**WORK REQUEST:**
Whichever lines of the entries hold the word "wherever" should be identified and copied.

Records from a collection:
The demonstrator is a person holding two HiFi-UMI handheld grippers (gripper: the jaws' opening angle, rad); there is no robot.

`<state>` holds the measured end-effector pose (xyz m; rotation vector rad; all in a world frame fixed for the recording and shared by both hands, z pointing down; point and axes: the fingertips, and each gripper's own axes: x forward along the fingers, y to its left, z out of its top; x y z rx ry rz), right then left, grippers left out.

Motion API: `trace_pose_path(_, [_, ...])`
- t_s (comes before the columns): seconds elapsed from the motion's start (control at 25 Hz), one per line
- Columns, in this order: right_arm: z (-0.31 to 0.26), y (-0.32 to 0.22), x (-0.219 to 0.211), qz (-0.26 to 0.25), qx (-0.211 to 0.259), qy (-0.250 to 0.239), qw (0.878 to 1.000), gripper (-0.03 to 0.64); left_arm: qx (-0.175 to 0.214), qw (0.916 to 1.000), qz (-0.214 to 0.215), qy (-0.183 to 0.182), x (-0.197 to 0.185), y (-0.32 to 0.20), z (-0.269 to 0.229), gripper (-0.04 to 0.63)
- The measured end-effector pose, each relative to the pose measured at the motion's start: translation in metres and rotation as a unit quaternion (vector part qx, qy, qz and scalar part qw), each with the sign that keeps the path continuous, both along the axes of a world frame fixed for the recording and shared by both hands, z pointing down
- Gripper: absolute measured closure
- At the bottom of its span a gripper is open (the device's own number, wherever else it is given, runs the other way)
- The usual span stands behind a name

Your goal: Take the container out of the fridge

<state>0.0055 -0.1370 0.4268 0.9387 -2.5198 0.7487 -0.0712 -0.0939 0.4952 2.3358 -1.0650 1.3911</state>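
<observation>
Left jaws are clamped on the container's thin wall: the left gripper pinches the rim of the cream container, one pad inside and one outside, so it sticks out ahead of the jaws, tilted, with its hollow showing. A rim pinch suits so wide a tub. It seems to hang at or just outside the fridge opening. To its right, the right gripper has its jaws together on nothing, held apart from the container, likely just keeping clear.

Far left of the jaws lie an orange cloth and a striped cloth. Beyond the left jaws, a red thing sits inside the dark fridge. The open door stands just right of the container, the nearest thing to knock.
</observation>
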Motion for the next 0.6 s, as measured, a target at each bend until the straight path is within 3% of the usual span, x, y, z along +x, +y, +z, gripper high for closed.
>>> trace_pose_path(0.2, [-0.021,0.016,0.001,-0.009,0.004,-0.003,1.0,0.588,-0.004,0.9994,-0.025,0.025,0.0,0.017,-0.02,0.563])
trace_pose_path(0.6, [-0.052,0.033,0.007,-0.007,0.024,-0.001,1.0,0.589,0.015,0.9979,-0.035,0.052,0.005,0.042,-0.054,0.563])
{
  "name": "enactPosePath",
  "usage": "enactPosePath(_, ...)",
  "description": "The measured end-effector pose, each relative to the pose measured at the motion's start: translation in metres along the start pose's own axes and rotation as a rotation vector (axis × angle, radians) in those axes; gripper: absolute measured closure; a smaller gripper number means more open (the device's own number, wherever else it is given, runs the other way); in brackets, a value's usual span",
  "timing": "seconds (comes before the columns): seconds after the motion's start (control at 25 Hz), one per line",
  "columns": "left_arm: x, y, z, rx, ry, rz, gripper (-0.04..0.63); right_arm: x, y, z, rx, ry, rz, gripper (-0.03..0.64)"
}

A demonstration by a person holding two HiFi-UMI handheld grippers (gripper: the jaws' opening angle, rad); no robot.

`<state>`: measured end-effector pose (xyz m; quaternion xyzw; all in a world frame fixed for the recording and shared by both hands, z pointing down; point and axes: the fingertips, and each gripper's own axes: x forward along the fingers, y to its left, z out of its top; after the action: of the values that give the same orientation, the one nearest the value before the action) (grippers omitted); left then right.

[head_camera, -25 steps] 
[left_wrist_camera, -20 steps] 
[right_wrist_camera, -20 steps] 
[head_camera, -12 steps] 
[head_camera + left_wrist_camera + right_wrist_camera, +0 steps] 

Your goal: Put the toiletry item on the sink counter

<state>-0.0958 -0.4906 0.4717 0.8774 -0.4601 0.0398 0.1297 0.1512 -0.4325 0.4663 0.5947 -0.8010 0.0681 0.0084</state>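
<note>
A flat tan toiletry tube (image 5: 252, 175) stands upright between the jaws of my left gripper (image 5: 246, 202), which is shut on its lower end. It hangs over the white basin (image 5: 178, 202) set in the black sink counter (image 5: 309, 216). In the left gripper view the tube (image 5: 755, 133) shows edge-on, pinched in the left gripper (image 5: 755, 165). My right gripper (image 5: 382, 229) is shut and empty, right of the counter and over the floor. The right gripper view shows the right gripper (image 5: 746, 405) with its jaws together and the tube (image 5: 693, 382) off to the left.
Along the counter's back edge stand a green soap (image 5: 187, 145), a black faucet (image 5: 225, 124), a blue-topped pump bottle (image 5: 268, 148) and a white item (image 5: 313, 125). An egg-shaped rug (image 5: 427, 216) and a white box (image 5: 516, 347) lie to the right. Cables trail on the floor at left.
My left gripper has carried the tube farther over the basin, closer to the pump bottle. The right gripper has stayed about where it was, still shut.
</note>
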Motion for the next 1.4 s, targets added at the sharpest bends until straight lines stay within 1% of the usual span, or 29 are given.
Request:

**EXERCISE ANSWER:**
- At the bottom of its span a gripper is open (the device's own number, wherever else it is given, runs the other way)
  "description": "The measured end-effector pose, each relative to the pose measured at the motion's start: translation in metres along the start pose's own axes and rotation as a rotation vector (axis × angle, radians) in those axes; gripper: absolute measured closure; a smaller gripper number means more open (the device's own number, wherever else it is given, runs the other way); in brackets, a value's usual span",

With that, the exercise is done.